Even if the decision to allow women to apply only squeaked through in 1877 by one vote, the King’s and Queen’s College of Ireland, later renamed the Royal College of Physicians of Ireland (RCPI) was the first body in these islands to allow women entrants. This was a breakthrough. They could now sit their examinations, register and get a license to practice medicine. In 1885 the Royal College of Surgeons in Ireland (RCSI) extended its educational facilities to women and recognised the examination results from the London School of Medicine for Women. It was the first college in Great Britain and Ireland that allowed women to take its examination.

Perhaps in a poor island, where men could advance their careers in Britain, a doctor in petticoats was better than none at all. But it led to a generation of remarkable women doctors with strong ties to Ireland who acted as role models. In 1886, out of 50 women on the General Medical Council register, 44 had entered it through the Irish King’s and Queen’s College.

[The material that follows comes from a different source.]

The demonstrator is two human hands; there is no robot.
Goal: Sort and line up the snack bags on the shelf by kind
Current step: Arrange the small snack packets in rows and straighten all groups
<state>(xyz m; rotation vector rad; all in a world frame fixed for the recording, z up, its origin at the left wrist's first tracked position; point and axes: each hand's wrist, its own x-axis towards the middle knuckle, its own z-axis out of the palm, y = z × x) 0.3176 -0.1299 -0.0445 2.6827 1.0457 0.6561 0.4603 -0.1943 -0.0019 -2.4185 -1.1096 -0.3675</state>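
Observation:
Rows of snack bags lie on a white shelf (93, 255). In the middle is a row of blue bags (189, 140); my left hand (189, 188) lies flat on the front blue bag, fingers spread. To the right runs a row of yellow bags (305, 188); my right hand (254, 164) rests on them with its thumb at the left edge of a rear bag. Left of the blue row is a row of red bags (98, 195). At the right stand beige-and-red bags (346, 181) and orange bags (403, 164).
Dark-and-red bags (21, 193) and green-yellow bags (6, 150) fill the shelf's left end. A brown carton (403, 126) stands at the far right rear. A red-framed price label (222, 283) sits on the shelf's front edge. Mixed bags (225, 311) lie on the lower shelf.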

Dublin was also uniquely placed to respond to armed rebellion as it had already responded to the overwhelming medical needs of the Great War. As 200,000 men joined the war effort, women in Ireland responded by training in first aid and marshaling medical supplies.

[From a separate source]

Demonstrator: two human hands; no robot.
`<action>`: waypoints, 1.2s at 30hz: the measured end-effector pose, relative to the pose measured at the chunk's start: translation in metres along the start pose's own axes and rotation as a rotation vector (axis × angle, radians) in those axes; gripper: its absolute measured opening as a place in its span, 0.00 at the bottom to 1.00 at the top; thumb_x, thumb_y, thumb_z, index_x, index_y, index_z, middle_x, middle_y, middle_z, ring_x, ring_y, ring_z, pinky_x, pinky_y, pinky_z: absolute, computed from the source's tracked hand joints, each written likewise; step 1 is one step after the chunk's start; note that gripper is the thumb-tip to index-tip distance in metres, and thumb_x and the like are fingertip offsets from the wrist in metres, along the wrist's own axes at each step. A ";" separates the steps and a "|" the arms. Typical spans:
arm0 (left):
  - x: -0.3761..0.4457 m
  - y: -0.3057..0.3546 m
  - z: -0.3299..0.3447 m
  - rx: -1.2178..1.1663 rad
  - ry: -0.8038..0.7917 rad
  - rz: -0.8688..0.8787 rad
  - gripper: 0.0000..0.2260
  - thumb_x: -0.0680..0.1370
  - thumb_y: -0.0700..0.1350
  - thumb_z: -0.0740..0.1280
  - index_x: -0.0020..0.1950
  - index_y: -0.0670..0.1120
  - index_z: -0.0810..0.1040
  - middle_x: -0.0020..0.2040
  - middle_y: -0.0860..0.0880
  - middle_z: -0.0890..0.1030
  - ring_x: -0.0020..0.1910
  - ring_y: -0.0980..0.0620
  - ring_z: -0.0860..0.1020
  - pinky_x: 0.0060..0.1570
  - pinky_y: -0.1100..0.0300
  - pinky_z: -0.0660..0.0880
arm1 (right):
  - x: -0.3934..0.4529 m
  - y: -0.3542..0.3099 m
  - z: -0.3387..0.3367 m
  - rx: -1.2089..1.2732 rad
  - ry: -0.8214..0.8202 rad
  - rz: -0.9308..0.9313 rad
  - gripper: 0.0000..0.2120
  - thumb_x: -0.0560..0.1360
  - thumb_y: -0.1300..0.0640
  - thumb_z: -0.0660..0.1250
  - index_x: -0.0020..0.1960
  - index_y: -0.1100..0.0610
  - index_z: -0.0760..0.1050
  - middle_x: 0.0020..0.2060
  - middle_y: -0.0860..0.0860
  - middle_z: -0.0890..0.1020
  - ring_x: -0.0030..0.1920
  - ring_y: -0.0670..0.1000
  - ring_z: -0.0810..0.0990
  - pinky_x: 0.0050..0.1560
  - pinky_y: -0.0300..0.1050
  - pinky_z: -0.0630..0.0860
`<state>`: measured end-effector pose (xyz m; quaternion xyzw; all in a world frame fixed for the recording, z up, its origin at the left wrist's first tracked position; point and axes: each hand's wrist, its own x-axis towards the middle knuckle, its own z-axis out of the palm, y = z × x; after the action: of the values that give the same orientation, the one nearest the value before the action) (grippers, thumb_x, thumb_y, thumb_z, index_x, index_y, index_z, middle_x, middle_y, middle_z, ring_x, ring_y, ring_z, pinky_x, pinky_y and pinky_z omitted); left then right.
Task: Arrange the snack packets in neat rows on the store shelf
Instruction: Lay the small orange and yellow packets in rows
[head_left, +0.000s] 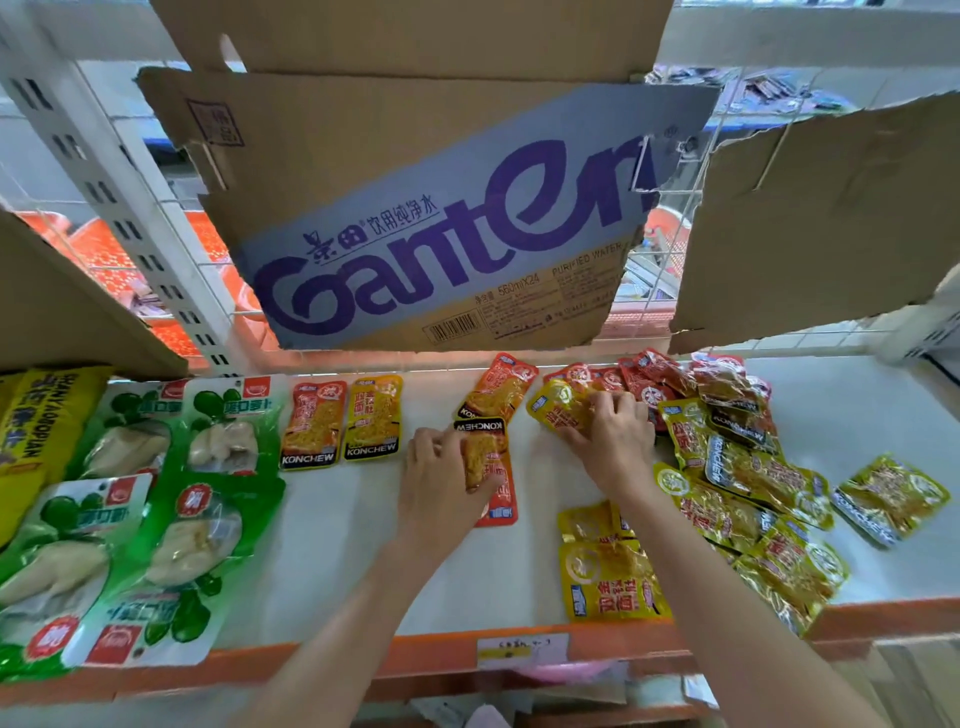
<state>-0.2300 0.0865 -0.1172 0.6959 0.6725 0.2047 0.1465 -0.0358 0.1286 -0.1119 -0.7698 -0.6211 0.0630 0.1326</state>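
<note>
On the white shelf (343, 530) two Konchew packets stand side by side at the back: an orange one (313, 423) and a yellow one (373, 417). My left hand (441, 483) grips an orange packet (493, 478) turned upside down at mid-shelf. Another orange packet (501, 387) lies tilted just behind it. My right hand (613, 431) rests with curled fingers on a yellow packet (558, 408) at the edge of a loose heap of red and yellow packets (727, 431). Two yellow packets (610, 571) lie near the front edge.
Large green packets (171, 499) and a yellow bag (41, 415) fill the shelf's left. A torn Ganten cardboard sheet (447, 218) hangs above the back, with more cardboard (831, 218) at right. The orange shelf lip (311, 660) carries a price label (522, 649).
</note>
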 end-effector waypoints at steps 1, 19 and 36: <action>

Ireland was a centre for collecting sphagnum moss, which was used as bandages in the war, but was also a centre for soldiers recuperating from war wounds – helped by the Voluntary Aid Detachment, or “very adorable darlings” as they were known.

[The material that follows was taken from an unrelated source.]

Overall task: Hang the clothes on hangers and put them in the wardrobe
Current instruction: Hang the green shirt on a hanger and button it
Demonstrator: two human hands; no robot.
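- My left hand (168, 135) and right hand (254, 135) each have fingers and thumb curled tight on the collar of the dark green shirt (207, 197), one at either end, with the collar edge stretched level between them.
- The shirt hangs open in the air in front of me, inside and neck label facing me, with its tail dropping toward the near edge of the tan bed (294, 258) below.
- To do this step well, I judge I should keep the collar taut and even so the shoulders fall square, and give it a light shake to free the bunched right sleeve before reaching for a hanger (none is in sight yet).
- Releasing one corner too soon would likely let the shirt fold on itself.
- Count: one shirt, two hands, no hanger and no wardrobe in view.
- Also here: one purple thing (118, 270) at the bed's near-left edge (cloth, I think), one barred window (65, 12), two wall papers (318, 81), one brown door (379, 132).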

Thousands of Irish women were sent to marshes and bogs from the Bog of Allen to Donegal to collect bog moss for surgical dressings because of the shortage of cotton wool, which was used for explosives. -There were church groups, girl guides, even elderly women trooping five miles down mountains with bags of moss on their backs.

The dried moss had antiseptic and absorbent qualities, holding up to 20 times its weight in water. It was used to dress a wound and then kept in place until the injured person arrived at a hospital perhaps two or three days later. By the time the centre closed in 1919 over 900,000 sphagnum moss dressings had been sent to hospitals in various theatres of war, from Gallipoli to Mesopotamia.

The central sphagnum moss collection depot in Merrion Square was organised and managed by a committee of about 200 mainly women volunteers. Many of them had lost family themselves. “After the war they just went back to their ordinary lives. And it’s a terrible shame that they’ve never been recognised,” said Dr Clara Cullen of UCD in a BBC radio podcast. She is one of the few historians who have focused on their contribution.

Immediately after the declaration of war in August 1914, emergency classes were organised in the Royal College of Science in Merrion Street in various branches of military operations and also in first aid.

All over Ireland, women, both nationalists and those with family enlisted at the front, were busy learning how to make an Esmarch bandage and tie a knot for a tourniquet as well as home nursing – at least 3,000 in Dublin alone. First aid was a relatively new protocol formalised by the military on the Continent in the 19th century and only spread to civilians by the Saint John’s Ambulance in the 1870s. As hospital ships arrived in Dublin’s North Wall, with casualties from the front, they were met by contingents of the Very Adorable Darlings and Red Cross groups of both men and women.

Moral guardians approved of these homely practices among women because of fears of immorality in a Dublin flooded with soldiers and with so many menfolk fighting at the front. One can imagine that attending lectures gave young girls and women an excuse to get out of the house. Some of the most active participants were alumni of Alexandra College, a school that fostered pioneering women, along with the Catholic Dominican convent of Eccles Street.

Many of these knowledgeable females rushed to the barricades in Easter week, not with guns but with bandages. The VADs included Lilly Stokes, who left a lively account of being caught up in the action. Her lighthearted tone belies the fact that she was only out and about on Easter Monday because she was on duty.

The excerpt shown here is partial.